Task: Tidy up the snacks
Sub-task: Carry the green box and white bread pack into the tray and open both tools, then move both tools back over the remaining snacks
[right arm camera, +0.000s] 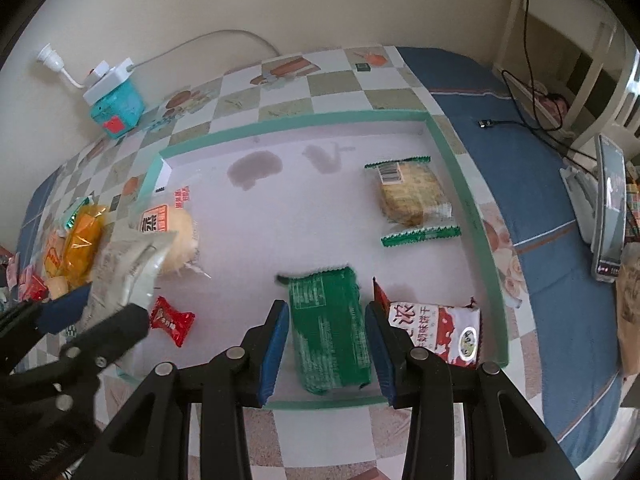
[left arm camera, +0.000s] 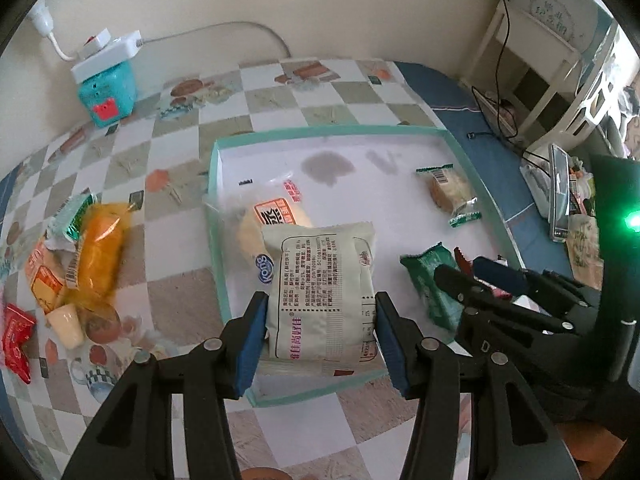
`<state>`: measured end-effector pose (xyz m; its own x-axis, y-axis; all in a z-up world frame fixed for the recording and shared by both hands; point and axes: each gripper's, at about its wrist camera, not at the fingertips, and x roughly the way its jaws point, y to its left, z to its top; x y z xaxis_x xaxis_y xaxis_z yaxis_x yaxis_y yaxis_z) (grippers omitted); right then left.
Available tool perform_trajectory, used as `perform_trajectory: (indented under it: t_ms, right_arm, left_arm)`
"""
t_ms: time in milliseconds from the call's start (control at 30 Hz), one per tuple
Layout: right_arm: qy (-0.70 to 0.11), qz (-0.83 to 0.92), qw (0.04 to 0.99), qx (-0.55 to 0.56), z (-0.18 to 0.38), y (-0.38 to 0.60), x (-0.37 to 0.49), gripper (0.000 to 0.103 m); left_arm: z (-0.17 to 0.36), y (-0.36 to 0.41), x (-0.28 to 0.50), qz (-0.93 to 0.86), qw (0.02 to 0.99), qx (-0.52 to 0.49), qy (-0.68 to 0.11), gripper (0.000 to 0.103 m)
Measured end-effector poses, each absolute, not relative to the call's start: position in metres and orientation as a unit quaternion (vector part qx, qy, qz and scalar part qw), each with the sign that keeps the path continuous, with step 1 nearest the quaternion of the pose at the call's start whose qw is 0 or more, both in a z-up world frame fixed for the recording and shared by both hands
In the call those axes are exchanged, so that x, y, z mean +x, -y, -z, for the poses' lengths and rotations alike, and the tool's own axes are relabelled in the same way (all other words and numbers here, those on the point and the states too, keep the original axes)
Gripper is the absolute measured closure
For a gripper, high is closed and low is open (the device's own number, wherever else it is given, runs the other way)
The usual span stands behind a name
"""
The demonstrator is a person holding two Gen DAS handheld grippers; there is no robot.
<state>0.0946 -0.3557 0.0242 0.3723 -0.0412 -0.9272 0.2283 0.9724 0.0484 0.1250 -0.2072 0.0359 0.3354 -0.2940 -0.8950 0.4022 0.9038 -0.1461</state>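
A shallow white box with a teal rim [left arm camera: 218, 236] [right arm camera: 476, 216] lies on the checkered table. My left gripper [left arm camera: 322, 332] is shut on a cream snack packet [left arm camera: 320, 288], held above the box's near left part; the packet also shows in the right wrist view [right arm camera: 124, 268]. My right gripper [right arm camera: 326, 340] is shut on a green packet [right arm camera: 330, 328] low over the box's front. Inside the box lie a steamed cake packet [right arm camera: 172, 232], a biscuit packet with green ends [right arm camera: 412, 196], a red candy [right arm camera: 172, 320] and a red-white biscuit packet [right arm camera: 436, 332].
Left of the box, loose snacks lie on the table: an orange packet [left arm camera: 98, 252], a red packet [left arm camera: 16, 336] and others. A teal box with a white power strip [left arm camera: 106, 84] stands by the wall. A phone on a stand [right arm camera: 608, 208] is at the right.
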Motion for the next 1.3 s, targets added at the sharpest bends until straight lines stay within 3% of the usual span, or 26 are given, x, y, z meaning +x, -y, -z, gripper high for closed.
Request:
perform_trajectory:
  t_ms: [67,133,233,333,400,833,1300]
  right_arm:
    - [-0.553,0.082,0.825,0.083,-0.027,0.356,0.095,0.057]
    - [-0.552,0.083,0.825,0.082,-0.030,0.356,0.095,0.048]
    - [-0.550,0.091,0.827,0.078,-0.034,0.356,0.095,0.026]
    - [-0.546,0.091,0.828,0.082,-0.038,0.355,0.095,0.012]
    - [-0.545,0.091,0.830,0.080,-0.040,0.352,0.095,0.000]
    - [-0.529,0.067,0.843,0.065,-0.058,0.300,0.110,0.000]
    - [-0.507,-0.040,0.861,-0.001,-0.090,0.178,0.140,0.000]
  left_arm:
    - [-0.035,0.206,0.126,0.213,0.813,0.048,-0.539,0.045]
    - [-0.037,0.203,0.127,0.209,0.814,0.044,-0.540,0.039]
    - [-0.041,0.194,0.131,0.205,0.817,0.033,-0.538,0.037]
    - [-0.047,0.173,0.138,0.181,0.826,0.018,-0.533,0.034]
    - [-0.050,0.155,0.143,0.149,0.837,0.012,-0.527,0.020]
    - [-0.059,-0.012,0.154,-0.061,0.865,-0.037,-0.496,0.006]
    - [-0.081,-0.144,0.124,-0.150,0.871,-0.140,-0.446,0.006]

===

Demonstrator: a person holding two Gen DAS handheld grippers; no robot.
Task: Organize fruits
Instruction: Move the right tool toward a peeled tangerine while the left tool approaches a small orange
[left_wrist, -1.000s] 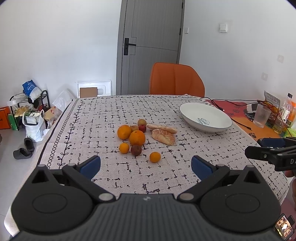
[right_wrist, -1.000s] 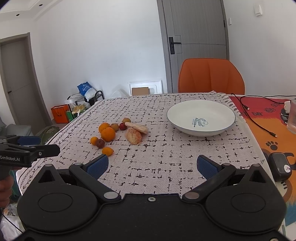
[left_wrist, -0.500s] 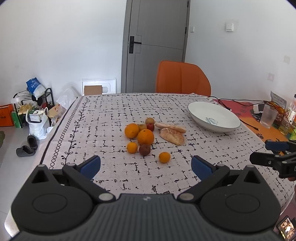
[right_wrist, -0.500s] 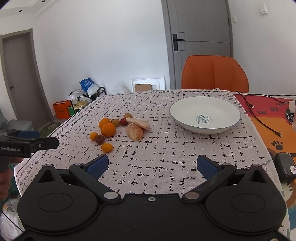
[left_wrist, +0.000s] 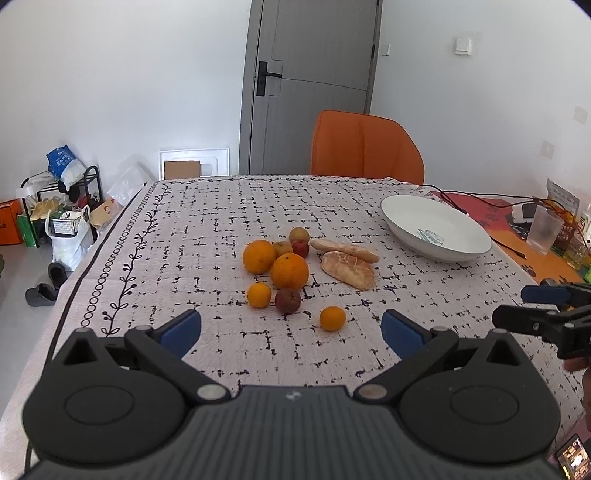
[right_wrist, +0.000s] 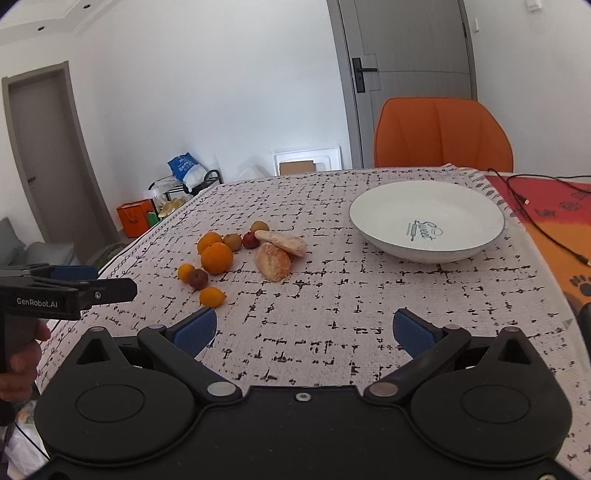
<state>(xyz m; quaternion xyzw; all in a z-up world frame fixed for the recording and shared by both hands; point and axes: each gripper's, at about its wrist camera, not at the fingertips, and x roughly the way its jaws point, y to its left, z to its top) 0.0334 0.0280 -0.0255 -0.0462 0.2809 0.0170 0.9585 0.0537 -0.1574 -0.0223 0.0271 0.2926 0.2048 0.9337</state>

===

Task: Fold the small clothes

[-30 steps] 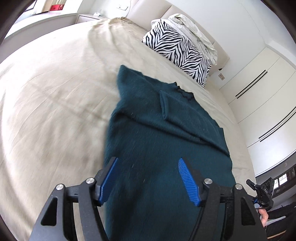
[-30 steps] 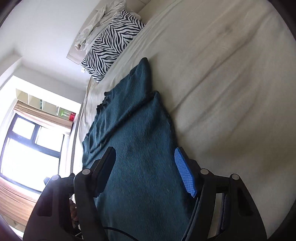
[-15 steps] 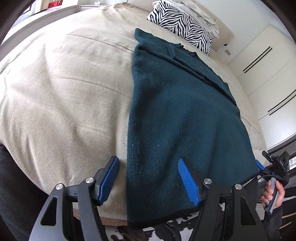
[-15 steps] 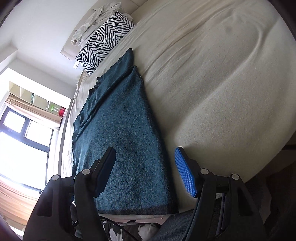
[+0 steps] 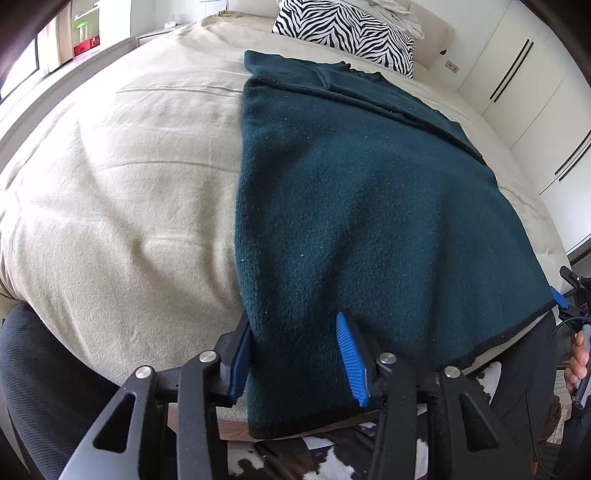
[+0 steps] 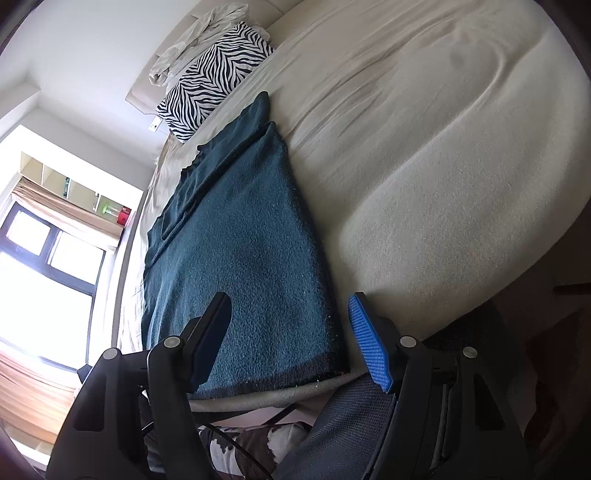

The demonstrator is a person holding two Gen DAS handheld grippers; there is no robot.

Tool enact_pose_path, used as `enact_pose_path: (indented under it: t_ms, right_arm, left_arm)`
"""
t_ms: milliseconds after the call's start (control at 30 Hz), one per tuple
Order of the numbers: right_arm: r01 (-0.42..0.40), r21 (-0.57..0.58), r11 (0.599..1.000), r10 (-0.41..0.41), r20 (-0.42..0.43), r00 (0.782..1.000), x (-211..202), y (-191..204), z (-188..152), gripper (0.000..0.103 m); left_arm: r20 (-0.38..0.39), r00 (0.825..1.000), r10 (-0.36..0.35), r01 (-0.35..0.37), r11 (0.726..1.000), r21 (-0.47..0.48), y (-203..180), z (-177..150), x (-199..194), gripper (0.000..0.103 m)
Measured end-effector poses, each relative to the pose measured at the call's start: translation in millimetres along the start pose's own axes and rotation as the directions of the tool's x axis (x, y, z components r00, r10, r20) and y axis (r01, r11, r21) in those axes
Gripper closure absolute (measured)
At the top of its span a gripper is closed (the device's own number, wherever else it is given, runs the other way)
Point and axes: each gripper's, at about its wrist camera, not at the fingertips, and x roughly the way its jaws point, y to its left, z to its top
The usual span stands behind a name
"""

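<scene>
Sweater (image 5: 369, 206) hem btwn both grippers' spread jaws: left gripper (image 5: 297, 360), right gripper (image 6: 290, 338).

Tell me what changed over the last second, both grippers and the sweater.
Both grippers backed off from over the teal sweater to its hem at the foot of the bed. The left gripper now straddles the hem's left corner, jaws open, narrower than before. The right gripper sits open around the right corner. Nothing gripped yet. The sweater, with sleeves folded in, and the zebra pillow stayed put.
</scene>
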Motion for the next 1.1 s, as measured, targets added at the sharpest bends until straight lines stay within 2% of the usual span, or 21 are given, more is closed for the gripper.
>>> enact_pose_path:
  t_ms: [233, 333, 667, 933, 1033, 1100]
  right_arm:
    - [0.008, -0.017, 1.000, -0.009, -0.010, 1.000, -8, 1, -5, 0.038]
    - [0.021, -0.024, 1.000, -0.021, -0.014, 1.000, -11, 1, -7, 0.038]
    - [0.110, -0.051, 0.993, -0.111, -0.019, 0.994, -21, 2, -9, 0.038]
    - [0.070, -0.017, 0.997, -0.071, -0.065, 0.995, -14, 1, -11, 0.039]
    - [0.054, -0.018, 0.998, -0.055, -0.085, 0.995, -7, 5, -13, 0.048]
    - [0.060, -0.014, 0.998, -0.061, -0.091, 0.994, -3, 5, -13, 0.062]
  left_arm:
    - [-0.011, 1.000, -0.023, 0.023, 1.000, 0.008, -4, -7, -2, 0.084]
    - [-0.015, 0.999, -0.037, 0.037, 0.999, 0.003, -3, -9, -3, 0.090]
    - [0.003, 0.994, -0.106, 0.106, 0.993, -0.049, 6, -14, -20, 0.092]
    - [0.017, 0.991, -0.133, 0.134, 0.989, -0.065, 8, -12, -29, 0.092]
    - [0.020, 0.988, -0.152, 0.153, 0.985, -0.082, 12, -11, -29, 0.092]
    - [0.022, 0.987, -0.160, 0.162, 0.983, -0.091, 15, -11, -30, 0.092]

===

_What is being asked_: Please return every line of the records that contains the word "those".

_Written solution_:
In the call those axes are exchanged, so that x, y, z mean +x, -y, -z, for the poses' lengths and rotations alike, and the tool's own axes are relabelled in the same way (all other words and numbers here, those on the point and the states too, keep the original axes)
Measured end-effector poses, each relative to the pose measured at the call's start: translation in millimetres along the start pose's own axes and rotation as the directions of the tool's x axis (x, y, z components r00, r10, r20) and y axis (r01, r11, r21) in those axes

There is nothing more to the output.